With the breeding of turkeys, we collaborate with the University and the Diputación of Córdoba for the recovery of this breed in danger of extinction, the turkey known as the Andalusian, Extremaduran or Dehesa turkey. It is a rustic and light turkey with a great maternal instinct that makes very good use of resources such as acorns, olives and stubble, being able to live perfectly in the open air. Due to its lightness, it can easily climb holm oaks and keep itself safe from predators.
We also have Oca Andalusí, an unknown and rare goose. It is the smallest breed, recently declared as a native Andalusian breed and in danger of extinction. Due to its small body size, it withstands the rigours of the summer very well, adapting its forage diet perfectly to the uses of the farm. Thanks to its basically herbivorous diet, it makes very good use of forage and acorns. In addition, the aim is to recover the tradition of grazing these animals near the farmhouses and in the open areas of the farm, where they act as a warning and guard due to their strong herd instinct and protection.

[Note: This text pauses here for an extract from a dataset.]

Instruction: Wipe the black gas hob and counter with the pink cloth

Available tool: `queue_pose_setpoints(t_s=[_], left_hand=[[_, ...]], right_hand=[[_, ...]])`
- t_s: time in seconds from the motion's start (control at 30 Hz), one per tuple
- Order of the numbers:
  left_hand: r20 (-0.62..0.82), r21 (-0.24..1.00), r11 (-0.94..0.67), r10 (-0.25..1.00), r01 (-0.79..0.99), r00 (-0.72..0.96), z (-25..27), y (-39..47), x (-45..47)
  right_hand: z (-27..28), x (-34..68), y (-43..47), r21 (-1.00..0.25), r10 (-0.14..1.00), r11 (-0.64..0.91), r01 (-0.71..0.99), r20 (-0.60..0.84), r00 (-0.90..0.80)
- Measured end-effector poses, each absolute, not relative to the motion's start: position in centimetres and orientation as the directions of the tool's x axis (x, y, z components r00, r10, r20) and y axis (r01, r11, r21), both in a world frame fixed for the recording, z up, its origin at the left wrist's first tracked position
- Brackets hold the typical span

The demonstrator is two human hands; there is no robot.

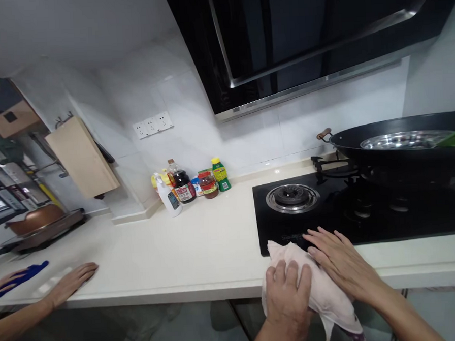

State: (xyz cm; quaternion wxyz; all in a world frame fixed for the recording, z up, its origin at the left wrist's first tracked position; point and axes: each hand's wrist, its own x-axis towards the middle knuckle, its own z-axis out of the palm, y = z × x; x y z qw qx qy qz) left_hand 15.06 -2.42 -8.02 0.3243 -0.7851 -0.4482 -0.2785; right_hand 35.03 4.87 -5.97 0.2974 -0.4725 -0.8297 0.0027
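Observation:
My left hand [289, 292] presses down with bent fingers on a pale pink cloth [309, 273]. The cloth covers the near left corner of the black gas cooktop [329, 221] and hangs over the counter's front edge. Beside it, on the right, my right hand [341, 261] lies flat on the cooktop's front with fingers stretched out, its thumb side along the cloth. The gas burner [292, 197] with its steel ring is just beyond both hands.
A big black wok [394, 154] stands on the right burner, with shiny metalware inside. Bottles and jars [209, 185] line the wall on the white counter [216, 242]. At left another person's hands rest, one on a blue cloth [25, 275]. A range hood [312, 39] overhangs.

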Motion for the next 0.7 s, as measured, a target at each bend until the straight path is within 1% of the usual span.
queue_pose_setpoints(t_s=[0.07, 0.13, 0.27, 0.4, 0.5, 0.57, 0.63, 0.7], left_hand=[[0.711, -0.246, -0.413, 0.539, 0.877, 0.453, -7.6, -3.0, 13.2], [0.705, -0.229, -0.389, 0.566, 0.892, 0.428, -7.2, -3.9, 10.3], [0.689, -0.211, -0.291, 0.633, 0.933, 0.353, -6.4, -6.1, 3.6], [0.683, -0.211, -0.154, 0.683, 0.965, 0.258, -6.0, -7.7, -1.3], [0.703, -0.2, -0.038, 0.69, 0.979, 0.17, -6.2, -7.8, -1.5], [0.704, -0.19, 0.005, 0.698, 0.982, 0.133, -6.5, -7.5, 0.0], [0.685, -0.182, -0.014, 0.716, 0.983, 0.137, -6.8, -6.9, 2.4], [0.669, -0.179, -0.076, 0.722, 0.981, 0.178, -7.1, -6.0, 5.3]], right_hand=[[-5.7, 34.9, 4.7, -0.28, 0.786, 0.55, 0.787, 0.491, -0.375], [-5.3, 34.7, 4.5, -0.271, 0.778, 0.558, 0.784, 0.5, -0.381], [-4.9, 34.6, 4.2, -0.273, 0.762, 0.572, 0.773, 0.527, -0.377], [-4.7, 34.5, 4.0, -0.297, 0.758, 0.577, 0.761, 0.541, -0.363], [-4.5, 34.3, 3.9, -0.314, 0.766, 0.576, 0.754, 0.529, -0.365], [-4.5, 34.3, 4.0, -0.322, 0.769, 0.573, 0.753, 0.528, -0.36], [-4.5, 34.3, 4.1, -0.329, 0.77, 0.571, 0.752, 0.532, -0.352], [-4.4, 34.4, 4.2, -0.354, 0.769, 0.573, 0.739, 0.544, -0.336]])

Moreover, the installation of various beehives both on the farm itself and on nearby land produces honey, pollen, propolis and wax both for food use and for the manufacture of cosmetic products produced on the farm itself. They are managed in a non-intensive manner so as not to interfere with biodiversity or displace native pollinators. In the same way, the flora on the farm is promoted, especially shrubs, to achieve a staggered and distributed flowering throughout the year. This avoids having to supplement the bees with processed food.
We also carry out managed shepherding of a flock of black and white Merino sheep and Andalusian donkeys. These breeds are adapted to the terrain and to extensive rearing without the need for supplementary feeding or complex installations. By shepherding and grazing, higher quality pastures and higher yields are achieved and the possibility of fires is drastically reduced.
The location of the orchard in the lowest, most fertile and coolest area of the farm means that very little water and external inputs are required. We follow the principles of minimum tillage agriculture, which consists of tilling the soil very rarely and only on the superficial part without altering the soil layers, maintaining a better soil structure and keeping all the micro-organisms that form it. We grow both rainfed and irrigated local varieties interspersed with fruit trees.
To be able to manage the farm in a self-sustainable way, it is important to sell the excess production directly to the consumer. Thanks to GOURE we are able to sell our products in a direct, fair and close way without having to deal with intermediaries.